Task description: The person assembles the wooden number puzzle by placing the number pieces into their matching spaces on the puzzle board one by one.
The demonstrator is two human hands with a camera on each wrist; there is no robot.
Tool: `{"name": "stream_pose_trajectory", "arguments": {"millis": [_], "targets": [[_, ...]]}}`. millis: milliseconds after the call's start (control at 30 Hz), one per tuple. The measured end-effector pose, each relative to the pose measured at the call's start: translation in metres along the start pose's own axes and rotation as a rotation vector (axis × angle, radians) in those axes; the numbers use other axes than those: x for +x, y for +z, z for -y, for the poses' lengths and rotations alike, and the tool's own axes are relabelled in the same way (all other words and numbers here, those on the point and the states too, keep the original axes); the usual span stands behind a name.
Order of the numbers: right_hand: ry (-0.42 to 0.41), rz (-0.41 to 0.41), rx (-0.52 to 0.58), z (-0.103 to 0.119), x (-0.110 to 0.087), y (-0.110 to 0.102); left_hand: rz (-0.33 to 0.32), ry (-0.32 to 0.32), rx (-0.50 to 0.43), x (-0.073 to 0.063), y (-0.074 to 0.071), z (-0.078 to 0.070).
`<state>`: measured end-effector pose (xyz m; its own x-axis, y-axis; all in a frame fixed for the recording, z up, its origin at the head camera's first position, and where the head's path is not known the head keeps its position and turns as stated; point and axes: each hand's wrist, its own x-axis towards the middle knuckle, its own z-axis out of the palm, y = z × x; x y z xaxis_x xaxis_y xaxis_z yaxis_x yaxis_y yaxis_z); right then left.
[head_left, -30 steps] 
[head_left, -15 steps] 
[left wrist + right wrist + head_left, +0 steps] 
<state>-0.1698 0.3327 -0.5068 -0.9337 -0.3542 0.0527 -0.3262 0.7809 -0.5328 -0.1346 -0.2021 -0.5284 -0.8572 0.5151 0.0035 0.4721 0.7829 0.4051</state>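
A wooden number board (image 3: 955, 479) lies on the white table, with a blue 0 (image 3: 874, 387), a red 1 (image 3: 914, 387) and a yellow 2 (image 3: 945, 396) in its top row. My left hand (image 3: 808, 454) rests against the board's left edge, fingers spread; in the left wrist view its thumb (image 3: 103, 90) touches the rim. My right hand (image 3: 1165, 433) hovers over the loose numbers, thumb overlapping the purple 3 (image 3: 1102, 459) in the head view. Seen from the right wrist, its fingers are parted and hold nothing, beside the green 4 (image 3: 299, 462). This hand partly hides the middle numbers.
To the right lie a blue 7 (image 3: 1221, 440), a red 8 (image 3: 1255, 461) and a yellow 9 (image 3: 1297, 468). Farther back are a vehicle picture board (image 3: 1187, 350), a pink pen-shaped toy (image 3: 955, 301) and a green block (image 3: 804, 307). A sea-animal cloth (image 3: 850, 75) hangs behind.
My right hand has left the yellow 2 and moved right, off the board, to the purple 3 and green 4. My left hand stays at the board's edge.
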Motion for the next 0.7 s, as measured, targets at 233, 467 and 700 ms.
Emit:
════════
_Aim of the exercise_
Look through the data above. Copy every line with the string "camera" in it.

_Written answer_
The demonstrator is two human hands with a camera on each wrist; there is no robot.
`<state>`: measured end-effector pose (xyz m; its own x-axis, y-axis; all in a frame fixed for the recording, z up, its origin at the head camera's first position, and where the head's path is not known the head keeps its position and turns as stated; point and axes: each hand's wrist, its own x-axis towards the middle knuckle, its own z-axis out of the palm, y = z × x; x y z xaxis_x xaxis_y xaxis_z yaxis_x yaxis_y yaxis_z); right then left.

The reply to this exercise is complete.